OPEN Research Support

Gitte Zachariassen
H.C. Andersen Children's Hospital, Odense University Hospital

Projekt styring
Projekt status    Sampling ongoing
Data indsamlingsdatoer
Start 01.11.2017  
Slut 01.11.2019  

Bovine Colostrum to Fortity Human Milk for Preterm Infants

Short summary

The purpose is to investigate the safety, tolerability and the preliminary effects of bovine colostrum used as human milk fortifier for mother's milk and/or donor milk in very preterm infants (gestational age 26+0 to 30+6). This multicenter, non-blinded, randomized pilot study will be conducted at six neonatal units in Denmark and two neonatal units in China: Aarhus University Hospital, Herlev Hospital, Hvidovre Hospital, Kolding Hospital, Odense University Hospital, Rigshospitalet, Nanshan People's Hospital and Baoan Maternal and Children's Hospital.



Very preterm infants (less than 32 weeks gestation) are born with immaturity of many organs and have a relatively high nutrient requirement for growth and development compared to infants born mature. Poor growth in the postnatal period of such infants is associated with later impaired neurodevelopment. Slow growth interact closely with other complications of preterm birth, but provision of adequate energy and nutrients (e.g. protein, minerals, vitamins) improves the clinical outcomes both during hospitalization and later in life. Parenteral nutrition (PN) may initially be needed to support nutrient intake in these infants, but fast transition to enteral nutrition (EN) is important to improve gut maturation and later growth. On the other hand, too fast increase in enteral feeding and growth may predispose to feeding intolerance, necrotizing enterocolis (NEC) and late onset sepsis (LOS). It therefore remains a difficult task to optimize the transition to EN.
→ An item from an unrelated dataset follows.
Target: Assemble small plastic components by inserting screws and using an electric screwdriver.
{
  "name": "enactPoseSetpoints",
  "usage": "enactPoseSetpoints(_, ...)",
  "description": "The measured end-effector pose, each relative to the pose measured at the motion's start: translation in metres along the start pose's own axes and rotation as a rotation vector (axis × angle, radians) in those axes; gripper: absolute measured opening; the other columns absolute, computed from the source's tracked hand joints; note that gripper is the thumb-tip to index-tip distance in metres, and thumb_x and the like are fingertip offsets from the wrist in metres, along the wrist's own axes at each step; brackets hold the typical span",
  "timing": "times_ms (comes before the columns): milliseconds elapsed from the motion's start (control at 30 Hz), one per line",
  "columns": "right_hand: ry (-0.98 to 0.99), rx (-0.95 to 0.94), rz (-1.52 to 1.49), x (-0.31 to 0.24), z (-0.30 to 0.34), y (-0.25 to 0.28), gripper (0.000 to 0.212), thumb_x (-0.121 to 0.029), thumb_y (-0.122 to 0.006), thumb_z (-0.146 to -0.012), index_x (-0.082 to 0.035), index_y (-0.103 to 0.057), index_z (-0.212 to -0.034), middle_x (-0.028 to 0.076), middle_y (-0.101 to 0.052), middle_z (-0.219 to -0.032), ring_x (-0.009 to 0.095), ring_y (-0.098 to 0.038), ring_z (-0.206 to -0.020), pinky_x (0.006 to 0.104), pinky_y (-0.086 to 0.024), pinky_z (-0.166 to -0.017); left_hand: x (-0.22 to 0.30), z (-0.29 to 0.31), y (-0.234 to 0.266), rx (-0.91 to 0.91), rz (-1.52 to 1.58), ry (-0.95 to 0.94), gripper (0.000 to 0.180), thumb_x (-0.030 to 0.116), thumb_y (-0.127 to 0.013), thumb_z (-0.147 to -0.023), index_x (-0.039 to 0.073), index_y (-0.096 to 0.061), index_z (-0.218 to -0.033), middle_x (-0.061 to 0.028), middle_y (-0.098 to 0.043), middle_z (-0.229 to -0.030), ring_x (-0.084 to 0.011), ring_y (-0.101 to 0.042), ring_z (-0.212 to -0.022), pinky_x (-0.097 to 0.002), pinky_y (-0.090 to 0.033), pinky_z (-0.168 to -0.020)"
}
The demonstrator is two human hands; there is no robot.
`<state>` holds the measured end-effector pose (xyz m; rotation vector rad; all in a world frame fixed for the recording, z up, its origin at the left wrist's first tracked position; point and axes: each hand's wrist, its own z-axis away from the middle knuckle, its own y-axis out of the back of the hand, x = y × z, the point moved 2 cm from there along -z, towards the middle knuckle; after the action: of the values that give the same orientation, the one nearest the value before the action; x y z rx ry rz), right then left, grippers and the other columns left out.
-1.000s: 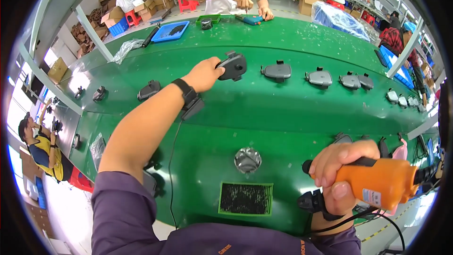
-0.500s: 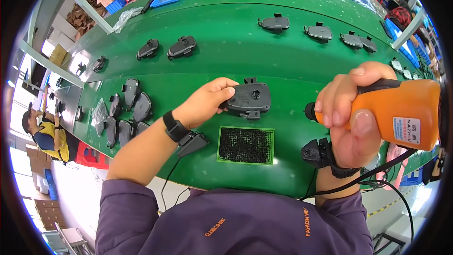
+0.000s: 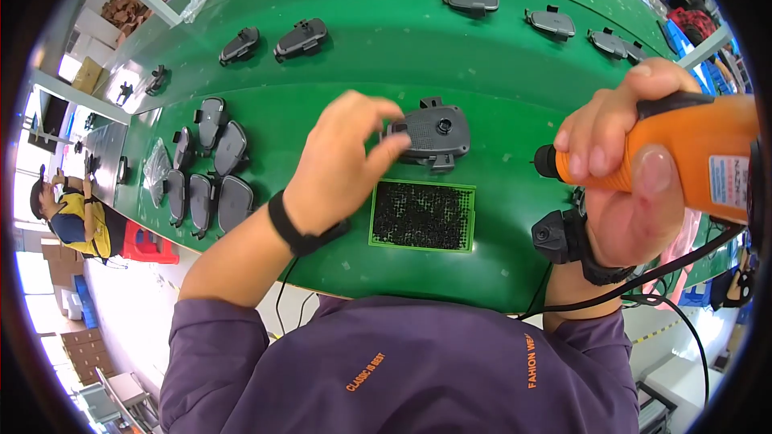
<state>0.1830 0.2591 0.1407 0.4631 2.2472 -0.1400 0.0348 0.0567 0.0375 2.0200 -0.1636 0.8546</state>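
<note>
Broadly, a green worktable (image 3: pixel 515 273) is overlain by everything shown. At right, an orange power driver (image 3: pixel 693 162) is grasped by the right hand (image 3: pixel 653 185); its cable (image 3: pixel 693 255), slung near the wrist, could be snagged if the tool were swung left. At centre, the left hand (image 3: pixel 342 153) is held with thumb and fingers parted; whether contact is made cannot be told. On the near side, a green tray (image 3: pixel 472 217) could be jostled by a sweeping forearm, its small black pieces (image 3: pixel 422 215) being scattered. Just beyond lies 1 dark grey unit (image 3: pixel 434 133), which could be spun if pressed unsteadied.
</note>
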Motion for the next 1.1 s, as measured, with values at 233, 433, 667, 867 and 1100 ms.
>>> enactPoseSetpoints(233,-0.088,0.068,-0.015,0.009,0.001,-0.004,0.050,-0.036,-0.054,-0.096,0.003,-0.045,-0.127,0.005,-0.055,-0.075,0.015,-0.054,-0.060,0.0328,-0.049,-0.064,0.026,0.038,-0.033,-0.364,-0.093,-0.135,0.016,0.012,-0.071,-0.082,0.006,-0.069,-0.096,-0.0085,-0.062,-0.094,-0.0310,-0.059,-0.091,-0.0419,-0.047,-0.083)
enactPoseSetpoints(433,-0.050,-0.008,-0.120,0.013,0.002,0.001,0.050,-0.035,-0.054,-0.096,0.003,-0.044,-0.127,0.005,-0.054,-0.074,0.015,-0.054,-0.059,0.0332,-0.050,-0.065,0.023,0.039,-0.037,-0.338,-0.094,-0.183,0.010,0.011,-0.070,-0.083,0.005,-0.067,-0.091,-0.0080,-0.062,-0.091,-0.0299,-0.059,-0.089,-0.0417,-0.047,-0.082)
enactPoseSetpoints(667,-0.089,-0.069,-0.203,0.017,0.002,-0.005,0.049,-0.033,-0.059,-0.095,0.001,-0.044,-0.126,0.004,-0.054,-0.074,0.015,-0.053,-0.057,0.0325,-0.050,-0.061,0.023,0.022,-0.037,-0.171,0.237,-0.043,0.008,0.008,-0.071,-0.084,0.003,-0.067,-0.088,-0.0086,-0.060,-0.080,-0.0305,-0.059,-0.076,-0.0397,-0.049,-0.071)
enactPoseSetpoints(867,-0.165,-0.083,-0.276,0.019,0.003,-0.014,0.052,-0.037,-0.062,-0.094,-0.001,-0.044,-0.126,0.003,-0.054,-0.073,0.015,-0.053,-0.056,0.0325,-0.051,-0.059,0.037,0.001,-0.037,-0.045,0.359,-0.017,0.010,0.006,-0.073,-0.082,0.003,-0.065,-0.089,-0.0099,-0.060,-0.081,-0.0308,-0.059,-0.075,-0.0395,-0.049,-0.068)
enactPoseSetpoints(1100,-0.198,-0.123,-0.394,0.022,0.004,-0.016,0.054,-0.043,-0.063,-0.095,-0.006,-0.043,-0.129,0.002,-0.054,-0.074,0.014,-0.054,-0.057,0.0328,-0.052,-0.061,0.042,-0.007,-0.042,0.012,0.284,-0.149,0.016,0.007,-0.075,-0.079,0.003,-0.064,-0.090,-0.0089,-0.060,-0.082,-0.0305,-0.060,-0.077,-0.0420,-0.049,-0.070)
Mothers own milk (MM) is considered the best source of EN for preterm infants, however, very often is MM insufficient in amount, or not available, during the first weeks after preterm birth. If MM is not sufficient donor milk (DM) is used as the second choice, if available. However both milk types do not contain enough protein to achieve a postnatal growth rate similar to the intrauterine growth rate. On this background, it has become standard practice to enrich MM and DM with human milk fortifiers  (HMF), which contains extra amount of proteins, to support the growth, bone mineralization and neurodevelopment of preterm infants.


There have been concerns that currently available HMFs, based mainly on bovine milk products, increase feeding intolerance and risk of NEC due to previous studies concerning this matter. It is well documented that an infant formula is inferior to MM for preterm infants, but it remains unclear if addition of HMFs to MM and DM constitutes a separate risk factor.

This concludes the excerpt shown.